**What is required:**
Output range, inclusive: from the line containing "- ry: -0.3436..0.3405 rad" to the line containing "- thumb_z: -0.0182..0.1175". Restate those lines from the data below word for word and only those.

Stored records:
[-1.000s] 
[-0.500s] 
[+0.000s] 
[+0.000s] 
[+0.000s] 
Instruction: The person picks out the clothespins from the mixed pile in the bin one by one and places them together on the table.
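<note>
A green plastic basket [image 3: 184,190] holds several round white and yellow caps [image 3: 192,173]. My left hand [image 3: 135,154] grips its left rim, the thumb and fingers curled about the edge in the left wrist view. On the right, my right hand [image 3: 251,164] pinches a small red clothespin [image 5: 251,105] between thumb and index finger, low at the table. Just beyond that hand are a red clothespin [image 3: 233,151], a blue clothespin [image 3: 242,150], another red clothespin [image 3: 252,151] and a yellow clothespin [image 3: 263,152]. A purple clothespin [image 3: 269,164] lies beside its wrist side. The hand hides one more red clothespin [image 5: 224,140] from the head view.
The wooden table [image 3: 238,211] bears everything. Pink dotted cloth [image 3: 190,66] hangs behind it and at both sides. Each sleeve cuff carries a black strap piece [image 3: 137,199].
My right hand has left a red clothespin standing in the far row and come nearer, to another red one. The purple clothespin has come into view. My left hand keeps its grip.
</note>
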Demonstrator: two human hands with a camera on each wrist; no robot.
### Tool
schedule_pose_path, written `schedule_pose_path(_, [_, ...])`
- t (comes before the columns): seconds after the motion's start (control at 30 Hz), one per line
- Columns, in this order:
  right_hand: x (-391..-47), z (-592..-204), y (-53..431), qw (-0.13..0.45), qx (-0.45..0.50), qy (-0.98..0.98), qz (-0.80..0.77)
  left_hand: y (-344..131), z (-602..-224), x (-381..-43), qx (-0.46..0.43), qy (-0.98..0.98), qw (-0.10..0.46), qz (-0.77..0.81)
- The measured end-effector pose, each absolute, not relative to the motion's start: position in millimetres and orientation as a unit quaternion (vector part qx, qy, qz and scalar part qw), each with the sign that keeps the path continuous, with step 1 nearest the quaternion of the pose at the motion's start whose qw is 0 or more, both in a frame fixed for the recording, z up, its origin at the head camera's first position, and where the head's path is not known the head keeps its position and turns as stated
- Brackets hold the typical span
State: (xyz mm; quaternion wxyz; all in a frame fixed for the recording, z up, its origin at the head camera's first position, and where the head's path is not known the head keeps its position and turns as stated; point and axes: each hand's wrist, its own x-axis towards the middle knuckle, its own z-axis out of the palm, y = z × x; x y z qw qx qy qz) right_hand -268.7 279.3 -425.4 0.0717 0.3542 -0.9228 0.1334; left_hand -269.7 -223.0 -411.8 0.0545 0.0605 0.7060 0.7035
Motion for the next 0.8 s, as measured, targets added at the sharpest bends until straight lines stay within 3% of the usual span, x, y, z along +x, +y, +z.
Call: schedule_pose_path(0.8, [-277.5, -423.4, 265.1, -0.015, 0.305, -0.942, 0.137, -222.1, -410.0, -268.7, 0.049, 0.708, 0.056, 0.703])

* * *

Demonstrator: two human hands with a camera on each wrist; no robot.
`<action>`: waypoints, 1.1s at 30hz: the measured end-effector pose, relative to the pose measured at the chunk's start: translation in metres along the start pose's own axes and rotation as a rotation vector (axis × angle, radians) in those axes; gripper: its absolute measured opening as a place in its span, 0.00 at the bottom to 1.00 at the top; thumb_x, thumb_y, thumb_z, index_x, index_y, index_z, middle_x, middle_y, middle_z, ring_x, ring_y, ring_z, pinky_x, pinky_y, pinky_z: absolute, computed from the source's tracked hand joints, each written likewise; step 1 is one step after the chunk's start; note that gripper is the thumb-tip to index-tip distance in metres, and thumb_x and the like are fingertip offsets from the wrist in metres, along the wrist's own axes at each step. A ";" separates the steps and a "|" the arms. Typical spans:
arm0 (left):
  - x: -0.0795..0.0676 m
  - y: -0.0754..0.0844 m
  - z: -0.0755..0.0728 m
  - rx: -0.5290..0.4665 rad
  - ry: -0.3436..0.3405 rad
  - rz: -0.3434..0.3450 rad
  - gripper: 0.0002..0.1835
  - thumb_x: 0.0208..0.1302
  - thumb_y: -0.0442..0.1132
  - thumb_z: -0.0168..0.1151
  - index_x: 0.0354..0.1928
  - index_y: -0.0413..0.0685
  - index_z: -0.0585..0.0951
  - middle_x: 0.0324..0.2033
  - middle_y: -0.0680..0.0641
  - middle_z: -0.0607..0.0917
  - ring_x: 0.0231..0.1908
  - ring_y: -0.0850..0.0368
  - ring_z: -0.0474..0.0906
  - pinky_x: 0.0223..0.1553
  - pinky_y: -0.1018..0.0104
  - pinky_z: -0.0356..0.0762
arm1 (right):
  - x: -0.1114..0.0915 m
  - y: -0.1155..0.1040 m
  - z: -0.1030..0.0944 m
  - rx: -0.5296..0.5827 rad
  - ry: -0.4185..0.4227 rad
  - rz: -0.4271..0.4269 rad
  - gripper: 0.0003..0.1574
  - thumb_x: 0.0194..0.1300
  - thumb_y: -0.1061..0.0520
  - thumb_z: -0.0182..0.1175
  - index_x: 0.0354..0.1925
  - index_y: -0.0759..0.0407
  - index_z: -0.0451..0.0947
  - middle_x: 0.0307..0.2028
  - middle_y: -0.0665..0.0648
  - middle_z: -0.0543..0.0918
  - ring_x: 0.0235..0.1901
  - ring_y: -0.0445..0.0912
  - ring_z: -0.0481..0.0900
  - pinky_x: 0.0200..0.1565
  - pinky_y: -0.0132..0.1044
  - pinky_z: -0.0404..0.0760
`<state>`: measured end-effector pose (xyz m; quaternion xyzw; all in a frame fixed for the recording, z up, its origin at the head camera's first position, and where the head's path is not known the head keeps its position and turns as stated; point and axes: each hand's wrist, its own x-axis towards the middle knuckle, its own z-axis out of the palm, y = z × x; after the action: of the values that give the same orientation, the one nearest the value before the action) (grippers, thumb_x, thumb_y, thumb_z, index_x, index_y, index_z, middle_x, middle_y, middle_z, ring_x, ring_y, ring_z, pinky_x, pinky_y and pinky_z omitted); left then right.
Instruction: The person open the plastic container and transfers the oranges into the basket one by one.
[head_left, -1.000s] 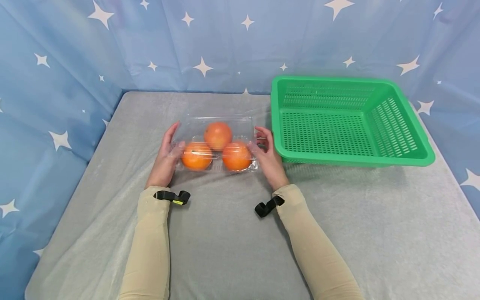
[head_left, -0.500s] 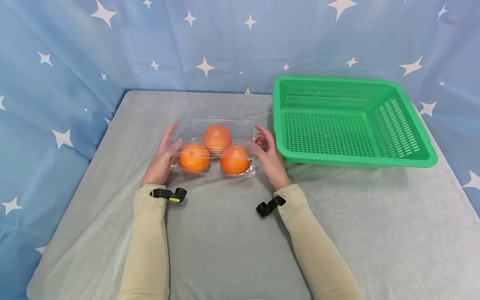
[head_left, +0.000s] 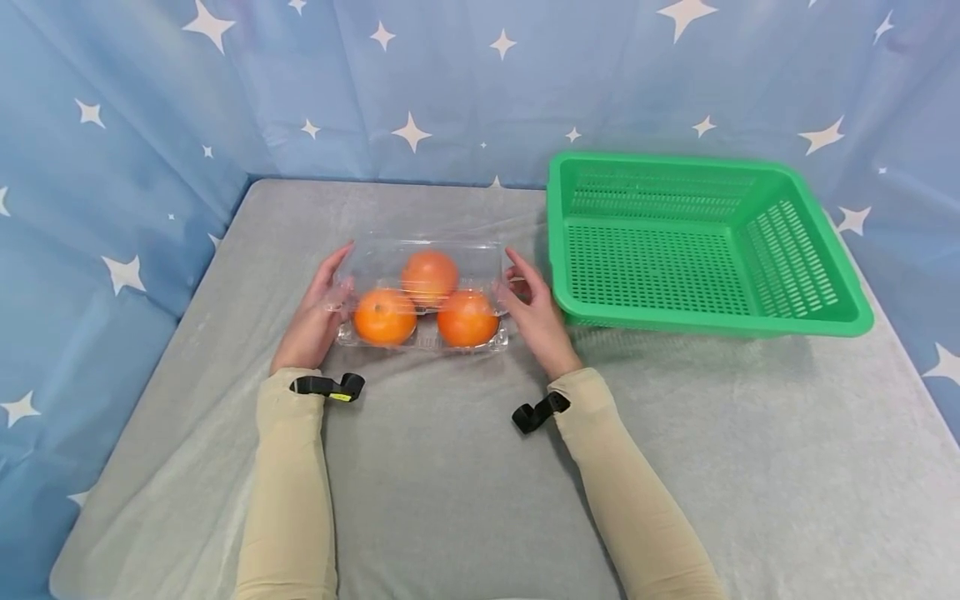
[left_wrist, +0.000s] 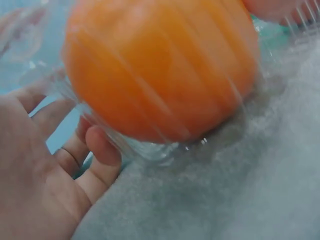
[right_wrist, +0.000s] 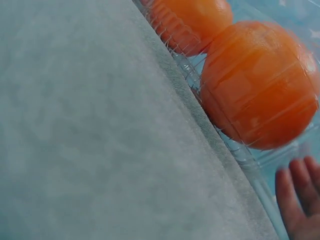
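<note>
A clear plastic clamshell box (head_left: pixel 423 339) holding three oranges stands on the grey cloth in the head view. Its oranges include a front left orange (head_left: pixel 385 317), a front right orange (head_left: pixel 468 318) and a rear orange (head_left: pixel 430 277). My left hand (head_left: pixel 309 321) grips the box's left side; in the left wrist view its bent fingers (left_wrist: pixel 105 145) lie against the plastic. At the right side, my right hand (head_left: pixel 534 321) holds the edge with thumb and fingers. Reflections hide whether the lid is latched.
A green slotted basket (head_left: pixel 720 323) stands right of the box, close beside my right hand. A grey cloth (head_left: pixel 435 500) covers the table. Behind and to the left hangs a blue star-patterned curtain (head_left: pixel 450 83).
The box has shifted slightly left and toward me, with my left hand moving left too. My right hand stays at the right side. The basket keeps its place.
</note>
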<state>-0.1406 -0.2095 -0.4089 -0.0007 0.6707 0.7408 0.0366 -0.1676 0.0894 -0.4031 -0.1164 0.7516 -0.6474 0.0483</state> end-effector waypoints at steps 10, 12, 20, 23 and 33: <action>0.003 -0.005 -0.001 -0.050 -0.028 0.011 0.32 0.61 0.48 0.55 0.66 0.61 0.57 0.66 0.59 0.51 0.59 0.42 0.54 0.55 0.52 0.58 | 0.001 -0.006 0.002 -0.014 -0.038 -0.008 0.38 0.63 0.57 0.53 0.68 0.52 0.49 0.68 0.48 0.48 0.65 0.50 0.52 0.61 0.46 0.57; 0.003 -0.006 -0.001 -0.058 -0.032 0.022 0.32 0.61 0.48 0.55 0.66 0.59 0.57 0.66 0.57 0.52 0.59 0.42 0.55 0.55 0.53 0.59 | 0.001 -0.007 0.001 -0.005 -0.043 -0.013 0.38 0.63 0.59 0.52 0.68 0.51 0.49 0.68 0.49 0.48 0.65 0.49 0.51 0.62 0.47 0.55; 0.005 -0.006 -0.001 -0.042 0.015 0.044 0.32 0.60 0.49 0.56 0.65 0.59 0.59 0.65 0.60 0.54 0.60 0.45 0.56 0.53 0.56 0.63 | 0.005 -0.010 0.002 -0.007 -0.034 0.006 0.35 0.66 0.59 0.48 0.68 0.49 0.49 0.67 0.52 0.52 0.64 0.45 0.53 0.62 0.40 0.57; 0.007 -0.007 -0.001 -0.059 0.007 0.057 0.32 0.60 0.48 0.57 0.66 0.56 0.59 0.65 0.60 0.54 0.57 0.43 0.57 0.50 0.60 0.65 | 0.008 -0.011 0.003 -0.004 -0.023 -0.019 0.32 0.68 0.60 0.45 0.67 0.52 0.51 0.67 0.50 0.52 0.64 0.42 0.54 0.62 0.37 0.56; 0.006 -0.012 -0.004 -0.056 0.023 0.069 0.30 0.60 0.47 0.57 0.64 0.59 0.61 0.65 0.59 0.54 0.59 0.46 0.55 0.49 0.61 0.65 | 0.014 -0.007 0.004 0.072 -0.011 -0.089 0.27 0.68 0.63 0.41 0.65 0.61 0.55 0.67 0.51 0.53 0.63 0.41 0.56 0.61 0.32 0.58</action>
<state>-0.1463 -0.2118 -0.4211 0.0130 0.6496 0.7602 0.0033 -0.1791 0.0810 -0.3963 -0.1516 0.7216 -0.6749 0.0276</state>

**Result for this exercise:**
  - ry: -0.3436..0.3405 rad
  - rz: -0.3434..0.3450 rad
  - gripper: 0.0002..0.1835
  - thumb_x: 0.0208..0.1302
  - thumb_y: -0.0442..0.1132
  - thumb_z: -0.0168..0.1151
  - index_x: 0.0354..0.1928
  - index_y: -0.0413..0.0685
  - index_z: -0.0585..0.0951
  - middle_x: 0.0324..0.2033
  - middle_y: -0.0680..0.0641
  - middle_z: -0.0607..0.0917
  - ring_x: 0.0231..0.1908
  - ring_y: -0.0850..0.0368
  - ring_z: -0.0474..0.0906
  - pinky_x: 0.0223..0.1553
  - pinky_y: -0.1018..0.0104
  - pinky_z: -0.0356..0.0762
arm1 (right):
  - x: -0.1114..0.0915 m
  - y: -0.1155..0.1040 m
  - z: -0.1030..0.0944 m
  - rx: -0.5296..0.5827 rad
  - ry: -0.4185..0.4227 rad
  - rz: -0.4271..0.4269 rad
  - gripper: 0.0003..0.1574
  - thumb_x: 0.0194..0.1300
  - thumb_y: -0.1061..0.0520
  - thumb_z: -0.0182..0.1175

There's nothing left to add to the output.